The problem:
Search the material and gather each line with "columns" in it.

Exercise inputs Block Start

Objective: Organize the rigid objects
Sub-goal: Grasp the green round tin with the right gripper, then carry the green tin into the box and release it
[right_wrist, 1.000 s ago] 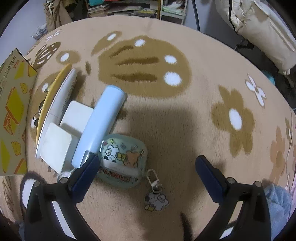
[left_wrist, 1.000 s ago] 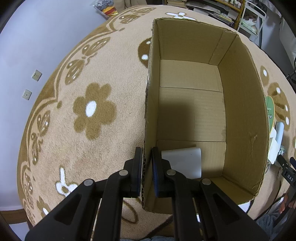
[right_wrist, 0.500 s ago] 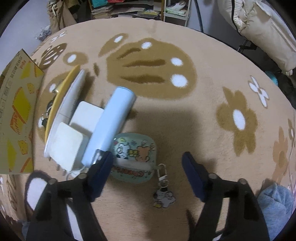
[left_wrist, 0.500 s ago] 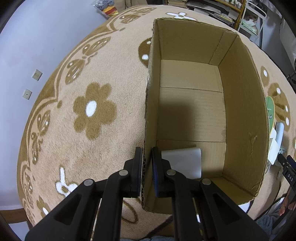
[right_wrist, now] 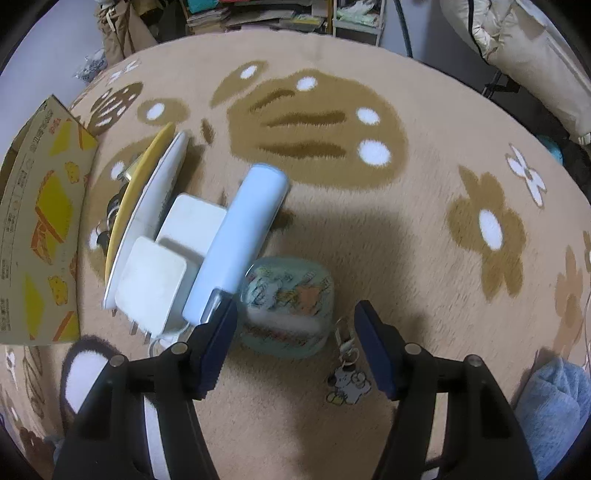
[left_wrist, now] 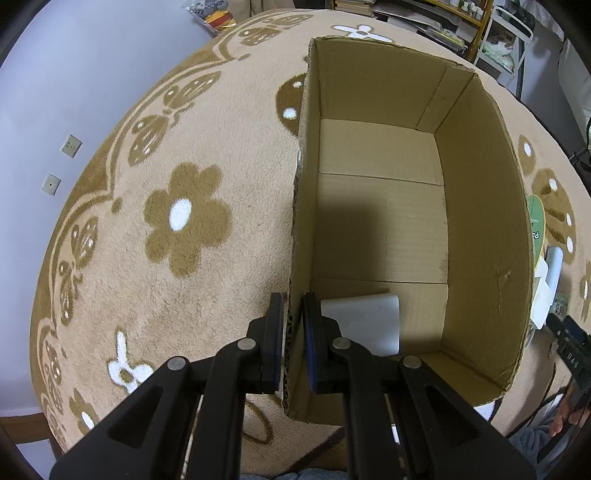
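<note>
My left gripper (left_wrist: pixel 292 306) is shut on the near left wall of an open cardboard box (left_wrist: pixel 480 229) standing on the carpet. A white flat object (left_wrist: pixel 364 321) lies inside at the near end. My right gripper (right_wrist: pixel 295 325) is open, its fingers on either side of a pale green cartoon-printed case (right_wrist: pixel 286 306) with a keychain charm (right_wrist: pixel 347 386). To the left of the case lie a light blue cylinder (right_wrist: pixel 242 240), two white square adapters (right_wrist: pixel 151 280) and a white and yellow plate stack (right_wrist: pixel 147 206). The box's printed outer side (right_wrist: pixel 37 229) shows at the left.
A beige carpet with brown flowers (left_wrist: pixel 184 218) covers the floor. A wall with sockets (left_wrist: pixel 70 146) is on the left. Shelves (right_wrist: pixel 280 14) and a cushion (right_wrist: pixel 517 55) stand at the far side. A blue cloth (right_wrist: pixel 554 398) lies at the near right.
My right gripper has moved forward and down so that its fingers straddle the green case, and its opening has narrowed. The left gripper and the box have not moved.
</note>
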The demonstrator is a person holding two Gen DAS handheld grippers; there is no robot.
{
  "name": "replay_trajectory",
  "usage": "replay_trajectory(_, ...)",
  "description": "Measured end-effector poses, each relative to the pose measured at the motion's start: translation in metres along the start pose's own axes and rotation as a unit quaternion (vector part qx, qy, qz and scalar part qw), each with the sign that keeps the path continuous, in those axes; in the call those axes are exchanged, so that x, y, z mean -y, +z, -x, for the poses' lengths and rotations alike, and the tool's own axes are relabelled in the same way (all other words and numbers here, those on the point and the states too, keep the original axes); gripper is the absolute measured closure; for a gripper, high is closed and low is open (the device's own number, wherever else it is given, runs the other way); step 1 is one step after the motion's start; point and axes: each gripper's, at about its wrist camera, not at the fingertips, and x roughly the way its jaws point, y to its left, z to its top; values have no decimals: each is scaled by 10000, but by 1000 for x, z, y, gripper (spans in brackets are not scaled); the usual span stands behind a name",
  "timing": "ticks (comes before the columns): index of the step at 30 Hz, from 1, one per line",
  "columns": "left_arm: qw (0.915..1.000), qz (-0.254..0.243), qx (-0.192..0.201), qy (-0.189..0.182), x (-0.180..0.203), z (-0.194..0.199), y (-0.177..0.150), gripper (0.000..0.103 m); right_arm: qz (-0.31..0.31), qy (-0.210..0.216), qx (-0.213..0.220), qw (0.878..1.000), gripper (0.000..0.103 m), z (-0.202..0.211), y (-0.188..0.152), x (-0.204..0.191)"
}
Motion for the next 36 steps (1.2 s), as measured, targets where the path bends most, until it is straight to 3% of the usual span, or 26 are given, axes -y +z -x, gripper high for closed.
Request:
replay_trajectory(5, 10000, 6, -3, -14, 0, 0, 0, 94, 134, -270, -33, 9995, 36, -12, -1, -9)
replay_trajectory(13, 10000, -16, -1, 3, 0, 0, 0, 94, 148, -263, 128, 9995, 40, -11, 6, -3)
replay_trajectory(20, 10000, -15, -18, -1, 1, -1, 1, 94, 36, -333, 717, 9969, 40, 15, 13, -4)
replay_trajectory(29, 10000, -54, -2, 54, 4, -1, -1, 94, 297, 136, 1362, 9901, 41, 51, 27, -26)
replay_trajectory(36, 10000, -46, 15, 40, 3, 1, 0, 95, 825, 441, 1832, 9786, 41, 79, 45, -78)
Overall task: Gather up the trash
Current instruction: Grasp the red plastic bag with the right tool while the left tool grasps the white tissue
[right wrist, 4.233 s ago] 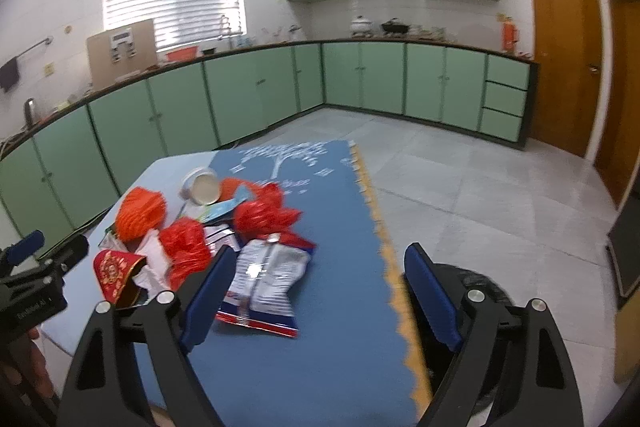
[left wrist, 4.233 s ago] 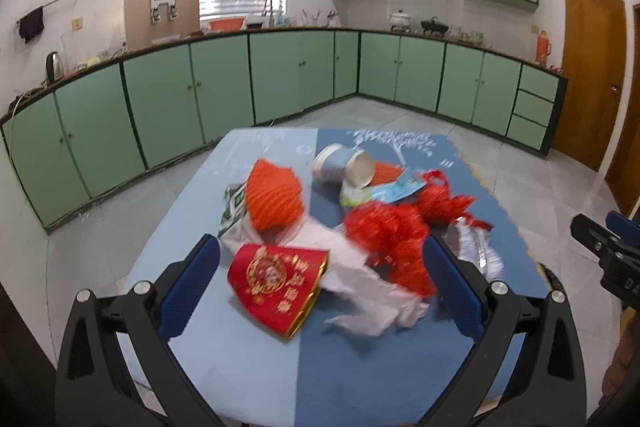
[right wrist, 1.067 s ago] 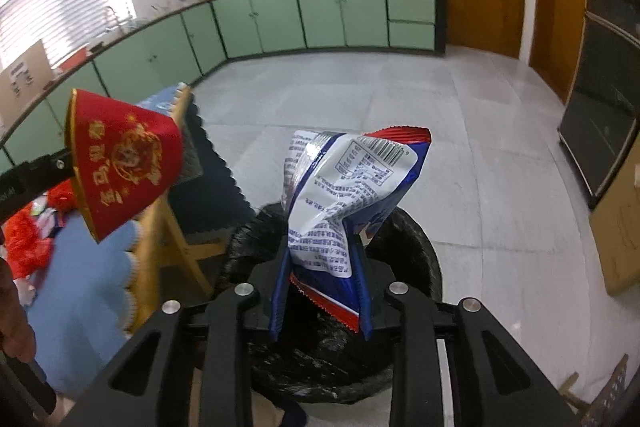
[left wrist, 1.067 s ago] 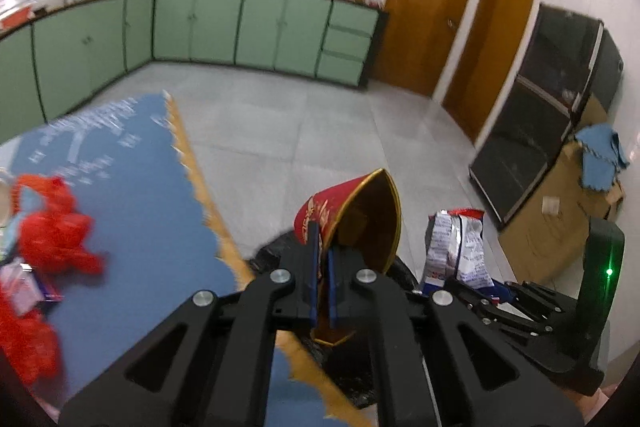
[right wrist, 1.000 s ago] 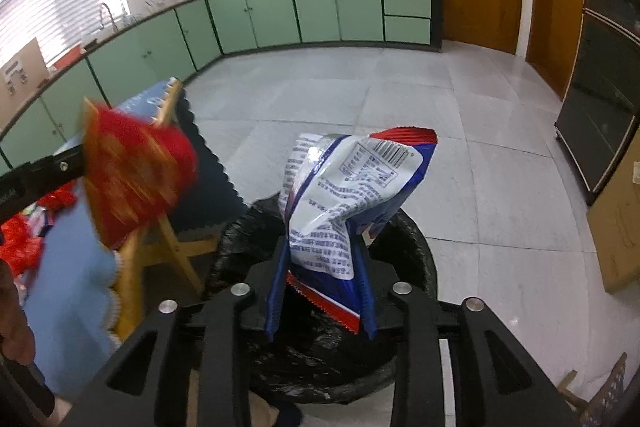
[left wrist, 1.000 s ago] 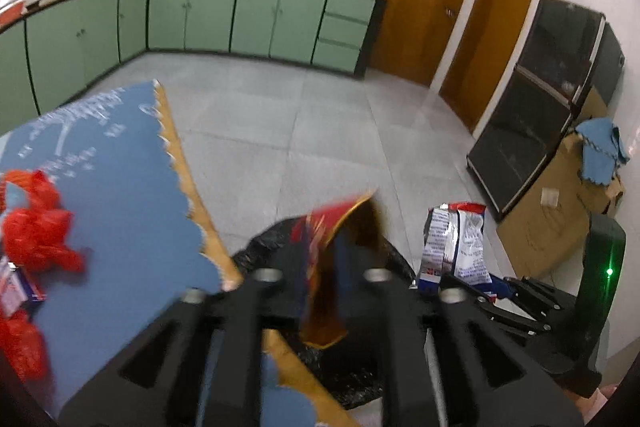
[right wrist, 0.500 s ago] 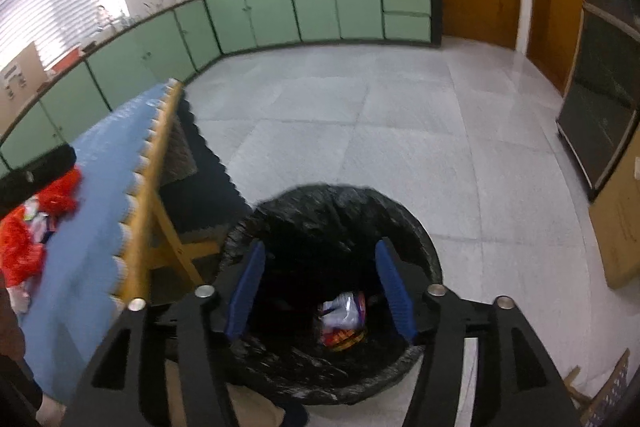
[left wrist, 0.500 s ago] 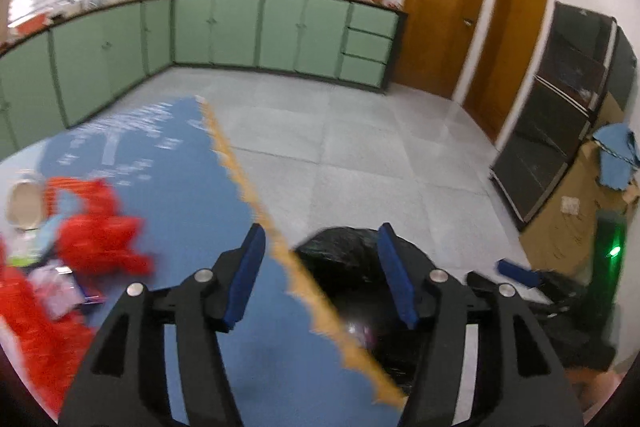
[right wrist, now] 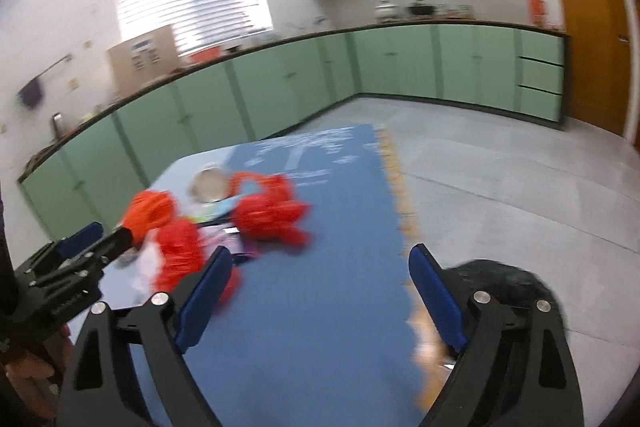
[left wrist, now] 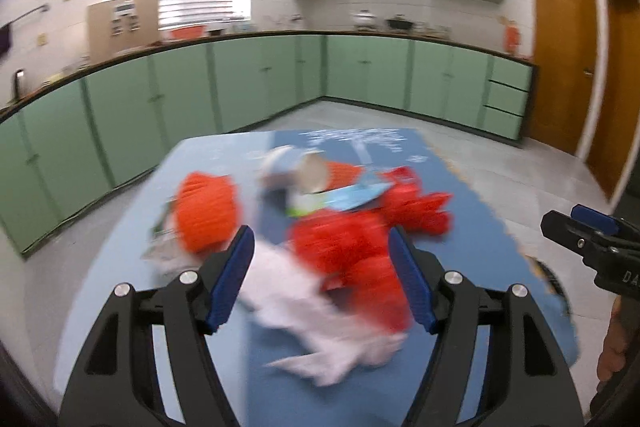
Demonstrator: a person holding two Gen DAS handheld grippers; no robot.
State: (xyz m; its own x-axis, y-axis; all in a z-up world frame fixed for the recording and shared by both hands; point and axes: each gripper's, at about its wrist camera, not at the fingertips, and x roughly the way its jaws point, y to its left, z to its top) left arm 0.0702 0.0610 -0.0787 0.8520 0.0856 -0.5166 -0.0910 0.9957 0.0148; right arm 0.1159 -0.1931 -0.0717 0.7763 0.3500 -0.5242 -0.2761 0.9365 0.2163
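The left gripper (left wrist: 320, 277) stands open and empty, its jaws having just been widening, aimed at the trash pile on the blue table (left wrist: 208, 367); the right gripper (right wrist: 318, 293) likewise gapes wide, holding nothing. At ten o'clock lies an orange mesh wad (left wrist: 206, 217), centre a white tissue (left wrist: 316, 323), at one o'clock red netting (left wrist: 352, 251). Risk: tangled netting drags neighbours off the edge. The black bin (right wrist: 504, 283) waits at four o'clock; a paper cup (left wrist: 296, 169) crowds behind.
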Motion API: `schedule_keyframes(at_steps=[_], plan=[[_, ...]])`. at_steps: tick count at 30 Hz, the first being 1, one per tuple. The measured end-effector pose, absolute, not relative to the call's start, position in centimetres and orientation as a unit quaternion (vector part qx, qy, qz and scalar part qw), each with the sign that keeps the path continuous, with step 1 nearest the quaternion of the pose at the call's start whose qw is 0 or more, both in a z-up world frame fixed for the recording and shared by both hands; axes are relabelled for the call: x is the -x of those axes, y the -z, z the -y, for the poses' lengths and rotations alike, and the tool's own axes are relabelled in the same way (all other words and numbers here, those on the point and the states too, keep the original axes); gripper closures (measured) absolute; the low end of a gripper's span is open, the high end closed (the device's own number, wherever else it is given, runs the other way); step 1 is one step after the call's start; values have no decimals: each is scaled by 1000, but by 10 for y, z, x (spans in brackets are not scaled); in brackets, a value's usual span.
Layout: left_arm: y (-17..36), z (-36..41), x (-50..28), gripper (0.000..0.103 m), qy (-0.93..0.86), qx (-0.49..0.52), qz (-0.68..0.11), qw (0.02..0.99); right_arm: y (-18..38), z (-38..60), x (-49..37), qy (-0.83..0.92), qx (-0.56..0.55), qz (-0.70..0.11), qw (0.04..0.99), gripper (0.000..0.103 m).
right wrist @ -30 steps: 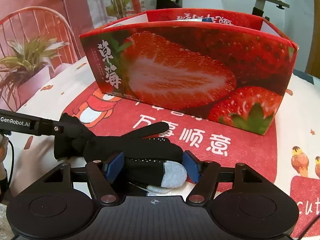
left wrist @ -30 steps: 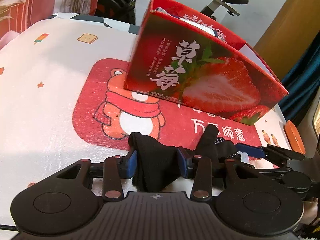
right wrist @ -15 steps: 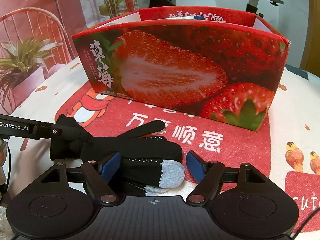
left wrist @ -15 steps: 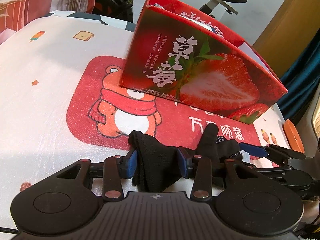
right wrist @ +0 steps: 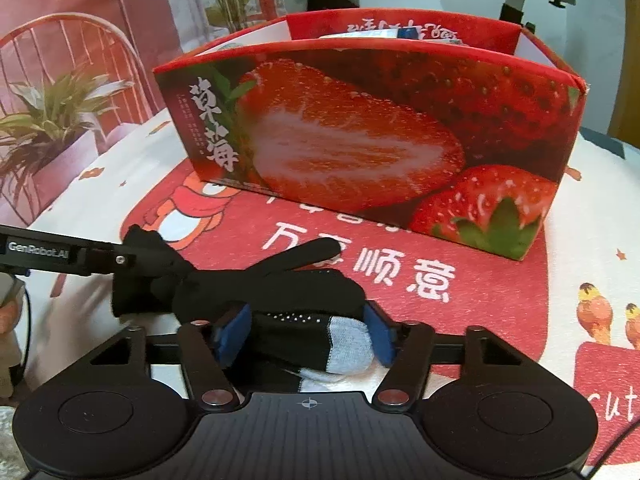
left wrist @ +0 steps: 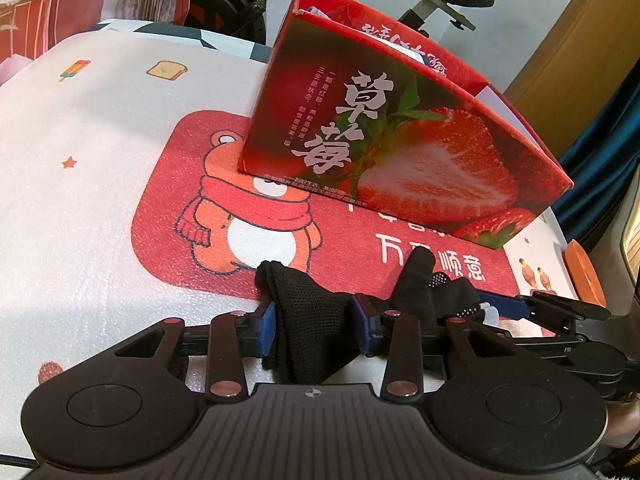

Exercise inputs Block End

Task solution:
  "timing": "ticks (comes before the columns): index of the step at 30 Hz, from 1, one per line",
  "columns": "left_arm: qw (0.915..1.000), qz (-0.254..0.243), qx (-0.192..0.201), qy (-0.189..0.182), x (-0.180..0.203), z (-0.194..0.199), y (-0.177..0.150), gripper (0.000..0.103 m); right_arm: qz (-0.31..0.31), qy (-0.210..0.216), qx (-0.213..0.220), qw (0.878..1.000), gripper (0.000..0.103 m), z (-0.202..0.211), y (-0.188..0.152), x (-0.204..0.191)"

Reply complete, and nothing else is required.